A palavra neurodivergência ganhou espaço crescente nos últimos anos. Redes sociais, ambientes corporativos e debates educacionais passaram a discutir diferentes formas de funcionamento cognitivo com mais frequência. Alexandre Costa Pedrosa acompanha essa transformação e observa que a sociedade começou a questionar antigos padrões rígidos de comportamento e aprendizagem.
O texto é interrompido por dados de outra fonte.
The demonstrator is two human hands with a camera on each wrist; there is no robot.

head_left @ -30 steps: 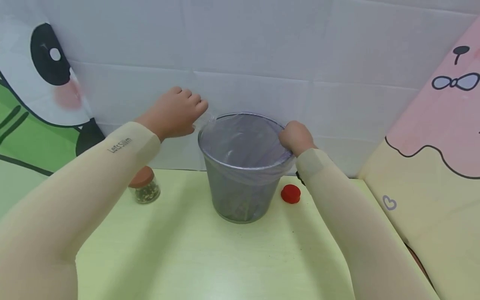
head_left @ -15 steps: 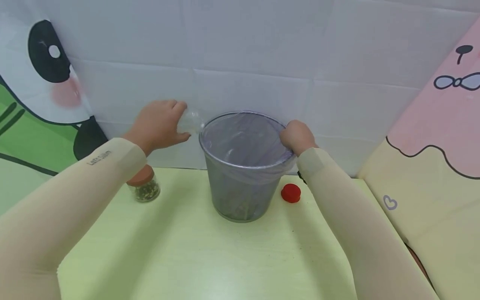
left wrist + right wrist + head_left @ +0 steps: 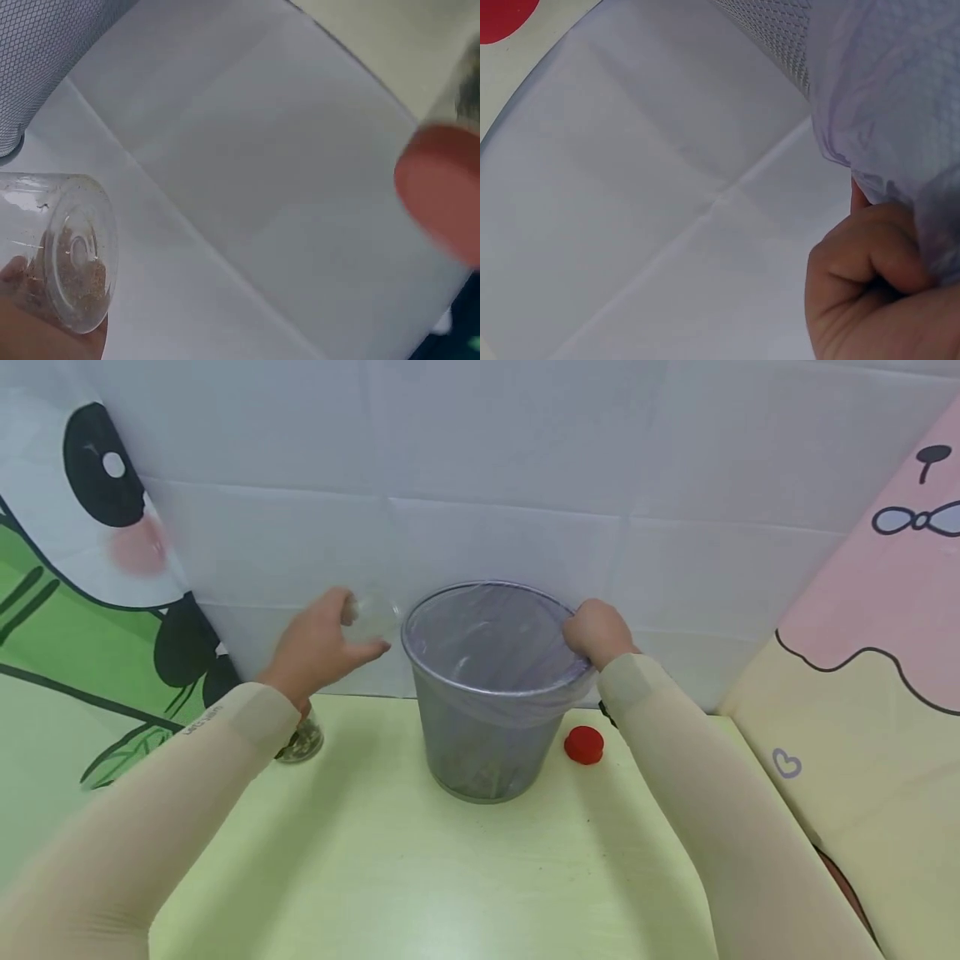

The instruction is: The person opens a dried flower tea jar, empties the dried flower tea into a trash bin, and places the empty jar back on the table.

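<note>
My left hand (image 3: 315,643) holds a clear jar (image 3: 375,614) in the air, left of the bin's rim, thumb on one side and fingers on the other. In the left wrist view the clear jar (image 3: 81,251) lies on its side, with brownish bits clinging inside its base. A grey mesh bin (image 3: 480,760) stands upright against the back wall, lined with a thin purplish plastic bag (image 3: 495,643) folded over its rim. On the bin's right, my right hand (image 3: 597,633) grips the rim and the bag, its fingers curled over the plastic (image 3: 885,97).
A red lid (image 3: 584,745) lies on the pale table (image 3: 465,877) right of the bin. To the left, partly behind my left wrist, stands a glass jar (image 3: 306,742) of dried bits with an orange lid (image 3: 442,187). Dark specks dot the tabletop.
My left hand has come down and to the left, away from above the bin's rim, and turned so the clear jar shows. The right hand stays on the rim.
</note>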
Durante décadas, características ligadas ao TDAH, TEA e superdotação eram frequentemente interpretadas apenas como problemas disciplinares ou dificuldades sociais. Hoje, especialistas defendem abordagens mais amplas e individualizadas. Esse movimento ampliou diagnósticos, fortaleceu debates sobre inclusão e modificou a percepção pública sobre diversidade neurológica.
O que significa ser neurodivergente?
O termo neurodivergência descreve formas de funcionamento cerebral consideradas diferentes do padrão predominante. Isso inclui condições como transtorno do espectro autista, TDAH, dislexia e altas habilidades. Segundo Alexandre Costa Pedrosa, o conceito ganhou força justamente por propor uma visão menos estigmatizante sobre diferenças cognitivas.
A ideia não envolve romantizar dificuldades, mas reconhecer que cérebros funcionam de maneiras distintas. Essa mudança de perspectiva influenciou educação, mercado de trabalho e saúde mental.
Por que as empresas passaram a discutir inclusão cognitiva?
Ambientes corporativos começaram a perceber que diversidade intelectual pode favorecer criatividade, inovação e resolução de problemas. Alexandre Costa Pedrosa observa que profissionais neuroatípicos frequentemente apresentam habilidades analíticas, hiperfoco e percepção detalhada em determinadas funções.
Apesar disso, muitos ainda enfrentam dificuldades em processos seletivos excessivamente padronizados. O debate atual busca criar ambientes mais adaptáveis e menos dependentes de padrões sociais rígidos.

Como a internet influenciou esse debate?
As plataformas digitais ampliaram o acesso à informação sobre saúde mental e neurodesenvolvimento. Muitas pessoas passaram a reconhecer comportamentos próprios ao consumir conteúdos educativos.
Alexandre Costa Pedrosa destaca que esse fenômeno aumentou o interesse por avaliações clínicas e discussões sobre inclusão. Ao mesmo tempo, especialistas alertam para riscos de autodiagnósticos superficiais. A informação online ajuda na conscientização, mas não substitui acompanhamento profissional adequado.
A diversidade cognitiva passou a ocupar espaço social maior
As discussões sobre neurodivergência revelam mudanças importantes na forma como a sociedade interpreta comportamento humano. Alexandre Costa Pedrosa entende que compreender diferenças cognitivas exige informação, empatia e disposição para abandonar estereótipos antigos. Mais do que criar rótulos, o desafio atual envolve construir ambientes sociais, profissionais e educacionais capazes de acolher diferentes formas de pensar e interagir.